Bangladesh slams US human rights report
DHAKA (AA) – Bangladesh’s Foreign Ministry criticized a US human rights country report on the South Asian nation, saying the sources of the report are questionable and it also contains a few factual errors.
“For example, though we do not endorse their information, the Ain o Salish Kendra (ASK) mentioned 275 extrajudicial killings (in Bangladesh) in the January-May 2018 period, while the US report wrongly cited ASK in mentioning that there were 606 extrajudicial killings in May-June 2018,” said the statement.
The Ain o Salish Kendra is a local rights watchdog that frequently publishes reports on human rights violations in Bangladesh.
The US Bureau of Democracy, Human Rights, and Labor of the US Department of State published a report on the human rights situation in Bangladesh titled Bangladesh 2021 Human Rights Report.
It focused on reported extrajudicial killings, enforced disappearances, arbitrary arrests of government critics and rights abuses against Rohingya refugees.
Referring to the US report, all mainstream media in Bangladesh have picked up on the issue and massively circulated it in the last couple of days while opposition political parties have slammed the government based on the report.
In reviewing the impacts of the report, the Foreign Ministry in its formal reaction has denied the charges and raised questions about the report’s credibility, saying it contains some factual errors and unconfirmed figures.
Underlining that Bangladesh is a country of over 167 million people with “enormous people-centric development,” the statement noted that the US report was critical about the status of the prohibition of forced labor but “didn’t highlight how Bangladesh is progressively realizing labor rights.”
The report came from a side that ratified only two out of eight fundamental conventions of the International Labor Organization (ILO), whereas Bangladesh ratified all eight conventions, it added.
The statement also said the tendency to impose the values of a few select countries like lesbian, gay, bisexual and transgender (LGBT) rights and same sex marriage in the name of human rights violations was “regrettable” and uncalled for.
“No act of arrest by the law enforcement agencies goes unaccountable bypassing the magistrate of the court,” the statement said.

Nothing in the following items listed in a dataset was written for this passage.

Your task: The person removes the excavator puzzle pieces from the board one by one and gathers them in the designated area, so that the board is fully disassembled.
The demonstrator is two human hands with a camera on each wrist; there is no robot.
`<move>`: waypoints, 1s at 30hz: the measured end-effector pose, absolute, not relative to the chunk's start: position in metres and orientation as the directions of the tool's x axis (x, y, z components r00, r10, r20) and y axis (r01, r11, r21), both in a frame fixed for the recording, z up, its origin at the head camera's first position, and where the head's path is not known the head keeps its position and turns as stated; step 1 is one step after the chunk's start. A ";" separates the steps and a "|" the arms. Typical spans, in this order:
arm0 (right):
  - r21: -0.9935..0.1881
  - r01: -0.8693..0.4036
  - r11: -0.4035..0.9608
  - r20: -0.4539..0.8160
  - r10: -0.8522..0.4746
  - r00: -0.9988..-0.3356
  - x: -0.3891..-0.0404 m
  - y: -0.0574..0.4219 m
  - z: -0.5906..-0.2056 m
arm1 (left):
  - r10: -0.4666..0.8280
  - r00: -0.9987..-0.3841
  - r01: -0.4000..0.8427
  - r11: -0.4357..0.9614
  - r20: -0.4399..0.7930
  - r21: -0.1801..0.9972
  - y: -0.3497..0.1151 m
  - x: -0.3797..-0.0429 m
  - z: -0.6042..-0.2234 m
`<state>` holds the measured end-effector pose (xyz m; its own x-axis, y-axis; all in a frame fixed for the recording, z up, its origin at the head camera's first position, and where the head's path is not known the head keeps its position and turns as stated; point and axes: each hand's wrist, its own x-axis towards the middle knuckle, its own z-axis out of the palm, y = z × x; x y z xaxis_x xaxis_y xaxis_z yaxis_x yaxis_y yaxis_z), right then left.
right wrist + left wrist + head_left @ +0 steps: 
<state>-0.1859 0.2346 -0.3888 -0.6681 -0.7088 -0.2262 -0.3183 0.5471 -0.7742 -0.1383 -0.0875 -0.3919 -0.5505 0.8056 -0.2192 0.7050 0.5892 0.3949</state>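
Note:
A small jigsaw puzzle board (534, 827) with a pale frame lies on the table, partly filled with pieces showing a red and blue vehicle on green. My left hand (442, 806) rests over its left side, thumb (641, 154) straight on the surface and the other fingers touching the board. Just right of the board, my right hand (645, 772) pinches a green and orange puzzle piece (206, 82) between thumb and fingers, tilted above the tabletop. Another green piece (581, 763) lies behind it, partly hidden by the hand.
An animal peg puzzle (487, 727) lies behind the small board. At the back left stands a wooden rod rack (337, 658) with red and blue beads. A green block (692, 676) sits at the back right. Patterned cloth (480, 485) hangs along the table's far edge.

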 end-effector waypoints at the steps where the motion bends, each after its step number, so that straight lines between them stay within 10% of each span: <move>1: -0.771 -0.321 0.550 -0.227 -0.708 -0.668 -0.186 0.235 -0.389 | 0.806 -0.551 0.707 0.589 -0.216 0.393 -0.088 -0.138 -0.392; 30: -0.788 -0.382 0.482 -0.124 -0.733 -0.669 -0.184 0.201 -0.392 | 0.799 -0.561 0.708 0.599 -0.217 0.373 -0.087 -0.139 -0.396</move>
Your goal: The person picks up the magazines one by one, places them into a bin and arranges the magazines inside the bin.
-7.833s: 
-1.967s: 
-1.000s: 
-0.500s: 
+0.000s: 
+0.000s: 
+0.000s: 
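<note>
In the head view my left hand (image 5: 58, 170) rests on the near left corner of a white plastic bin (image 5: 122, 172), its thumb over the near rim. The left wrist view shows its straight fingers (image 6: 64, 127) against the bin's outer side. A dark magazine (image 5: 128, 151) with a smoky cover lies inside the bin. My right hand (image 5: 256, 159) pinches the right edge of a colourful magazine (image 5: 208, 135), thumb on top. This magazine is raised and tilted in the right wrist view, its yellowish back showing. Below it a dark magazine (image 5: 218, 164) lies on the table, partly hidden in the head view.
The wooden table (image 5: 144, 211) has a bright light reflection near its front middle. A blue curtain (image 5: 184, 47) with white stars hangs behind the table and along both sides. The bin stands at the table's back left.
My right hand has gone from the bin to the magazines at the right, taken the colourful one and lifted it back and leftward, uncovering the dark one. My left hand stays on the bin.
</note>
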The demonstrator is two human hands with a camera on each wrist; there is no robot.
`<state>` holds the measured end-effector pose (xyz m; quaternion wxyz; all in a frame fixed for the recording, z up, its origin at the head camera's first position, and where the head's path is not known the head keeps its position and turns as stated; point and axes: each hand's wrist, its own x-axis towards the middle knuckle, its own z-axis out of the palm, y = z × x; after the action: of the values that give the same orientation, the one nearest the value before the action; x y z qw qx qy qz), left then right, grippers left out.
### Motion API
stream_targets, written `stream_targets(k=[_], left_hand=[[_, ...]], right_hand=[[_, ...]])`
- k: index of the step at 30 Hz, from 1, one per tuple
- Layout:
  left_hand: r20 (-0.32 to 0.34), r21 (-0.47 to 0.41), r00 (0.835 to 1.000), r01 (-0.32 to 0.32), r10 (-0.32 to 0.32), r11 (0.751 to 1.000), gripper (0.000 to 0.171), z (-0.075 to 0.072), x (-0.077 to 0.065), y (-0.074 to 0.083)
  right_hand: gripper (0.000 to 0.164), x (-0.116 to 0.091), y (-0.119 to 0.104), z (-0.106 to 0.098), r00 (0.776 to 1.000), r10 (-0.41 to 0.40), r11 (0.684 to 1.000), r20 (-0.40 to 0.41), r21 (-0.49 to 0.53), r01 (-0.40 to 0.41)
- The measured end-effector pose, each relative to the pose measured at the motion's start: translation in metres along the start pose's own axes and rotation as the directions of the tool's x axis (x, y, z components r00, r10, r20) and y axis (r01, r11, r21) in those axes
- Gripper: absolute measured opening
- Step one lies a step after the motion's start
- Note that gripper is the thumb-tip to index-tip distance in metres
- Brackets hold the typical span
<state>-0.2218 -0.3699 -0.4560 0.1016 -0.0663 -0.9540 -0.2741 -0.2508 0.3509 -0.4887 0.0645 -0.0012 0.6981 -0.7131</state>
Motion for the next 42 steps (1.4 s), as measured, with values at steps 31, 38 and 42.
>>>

“In each case, the magistrate decides whether an arrest is lawful or not. Therefore, the law enforcers don’t enjoy the immunity of commissioning ‘Arbitrary Arrest,'” it added
On the Rohingya rights abuses mentioned in the US report, the statement added that the US surprisingly mentioned a few Rohingya cases without adequate acknowledgement that Bangladesh “continues to remain supportive of an environment respectful of the basic rights and well-being of Rohingyas, despite not being a party to the 1951 Convention” relating to the Status of Refugees.